Kris and I organized a workshop last year to look at the problems the evolution of the Web poses for attempts to collect and preserve it. Here is the list of problem areas the workshop identified:
- Database driven features & functions
- Complex/variable URI formats & inconsistent/variable link implementations
- Dynamically generated, ever changing, URIs
- Rich Media
- Scripted, incremental display & page loading mechanisms
- Scripted, HTML forms
- Multi-sourced, embedded material
- Dynamic login/auth services: captchas, cross-site/social authentication, & user-sensitive embeds
- Alternate display based on user agent or other parameters
- Exclusions by convention
- Exclusions by design
- Server side scripts & remote procedure calls
- HTML5 "web sockets"
- Mobile publishing
|Not an article from Graft|
|An article from Graft|
This is the shortest of the three files. A crawler collecting the page can't just scan the content to find the links to the next content it needs to request. It has to execute the program to find the links, which raises all sorts of issues.

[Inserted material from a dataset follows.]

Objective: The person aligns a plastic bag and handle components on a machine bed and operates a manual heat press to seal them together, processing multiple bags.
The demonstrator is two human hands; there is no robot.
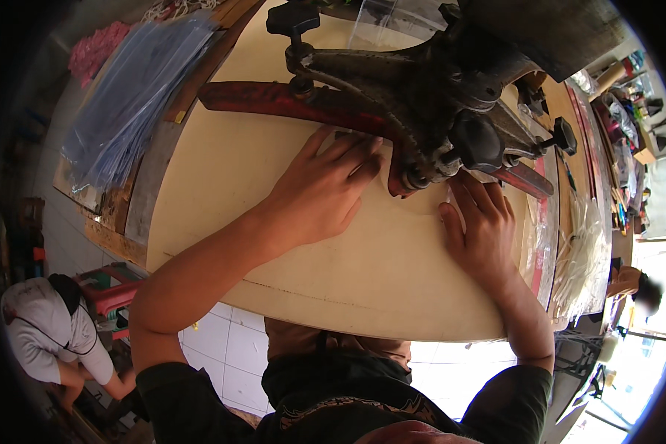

The program may be malicious, so its execution needs to be carefully sandboxed. Even if it doesn't intend to be malicious, its execution will take an unpredictable amount of time, which can amount to a denial-of-service attack on the crawler. How many of you have encountered Web pages that froze your browser? Executing may not be slow enough to amount to an attack, but it will be a lot more expensive than simply scanning for links. Ingesting the content just got a lot more expensive in compute terms, which doesn't help the whole economic sustainability is job #1 issue.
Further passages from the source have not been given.